- Developer: DVS
- Publisher: 1C Publishing
- Platform: Windows
- Release: 26 January 2007
- Genre: Turn-based strategy game

= Ascension to the Throne =

2007 video game

Ascension to the Throne (Восхождение на трон) is a turn-based strategy game with RPG elements. It was developed by the Ukrainian video game company DVS, published by then 1C Publishing(now Fulqrum Publishing) and was released on January 26 2007 for Microsoft Windows.

==Gameplay==
Gameplay is divided into two aspects, either a free roaming environment where the player wanders around and interacts with various NPCs and hostile encounters, which are usually denoted by a circle around the enemy party radius, or a hex-based traditional turn-based strategy during battles. In battles, the player controls his entire party.

==Plot==
The player assumes the role of the last offspring of the ancient family Illiar named Alexander, which has ruled the kingdom of Airath for ages.
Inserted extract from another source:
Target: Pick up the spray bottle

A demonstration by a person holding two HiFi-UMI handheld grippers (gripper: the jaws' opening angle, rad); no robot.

After the enemies of the dynasty attacked their castle, they slaughtered the king's entire family and destroyed his settlement. Before they could kill him, a powerful spell threw the king to a land far beyond his country, where he was left on his own without any relatives, friends, army or money. The king has taken a vow of vengeance, to gain enough power and followers to return to his usurped lands and reclaim them - by force. He meets a female warrior named Eneya on his adventure and a mage called Rafael and together they raise an army to battle Samael who wanders in the disguised human form by the name of Wolfguard.

==Sequel==
A sequel was released on August 29 2008, dubbed Ascension to the Throne: Valkyrie.